Le 18 juin prochain, l’intégration du sellier-maroquinier Hermès au sein du CAC 40, renforcera encore davantage le poids des valeurs du luxe français dans l’indice phare de la Bourse de Paris.

Alors qu’aux Etats-Unis les GAFA (Google, Amazon, Facebook et Apple) règnent sur Wall Street, en France, ce sont désormais les KHOL (Kering, Hermès, L’Oréal, LVMH) qui dominent la Bourse de Paris. Le 18 juin, le mastodonte Hermès fera son entrée au sein du CAC 40, en remplacement du cimentier franco-suisse LafargeHolcim, qui quittera l’indice après 31 ans de présence. Côté Hermès, introduit en Bourse en 1993, tous les critères étaient réunis pour intégrer le CAC 40, à commencer par une capitalisation de près de 60 milliards d’euros (qui le hisse directement au huitième rang de la place), et un titre en hausse de +27% depuis le début de l’année.

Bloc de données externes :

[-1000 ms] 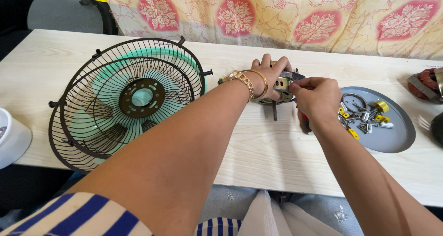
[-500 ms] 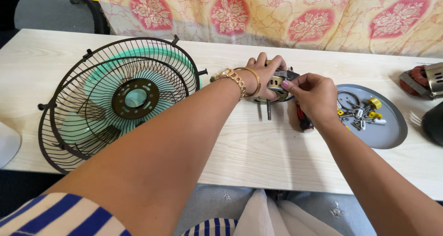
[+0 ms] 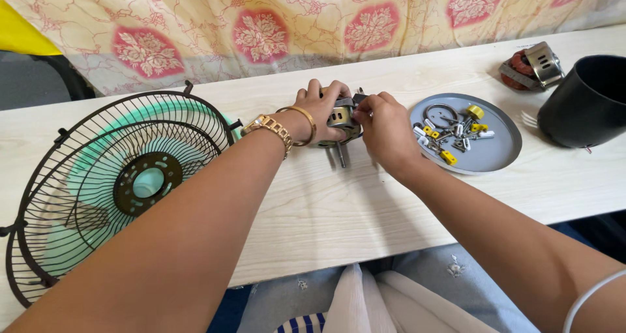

Rappelons qu’au cours de l’exercice 2017, le groupe français avait vu ses ventes décoller de +9% à 5,5 milliards d’euros, tandis que son résultat net avait atteint 1,2 milliard d’euros, soit 22% des ventes, en progression de +11%.

Une arrivée bien méritée pour le sellier au sein du CAC 40, qui ancrera par ailleurs l’indice parisien en tant que capitale boursière du luxe. En effet, avec une valorisation de 156 milliards d’euros pour LVMH, 118 pour le groupe L’Oréal et 63,5 pour Kering, ces quatre entreprises représentent à elles seules plus de 390 milliards d’euros, soit près de 25% de la capitalisation du CAC 40, loin devant le secteur bancaire, l’énergie, les télécoms ou les assurances.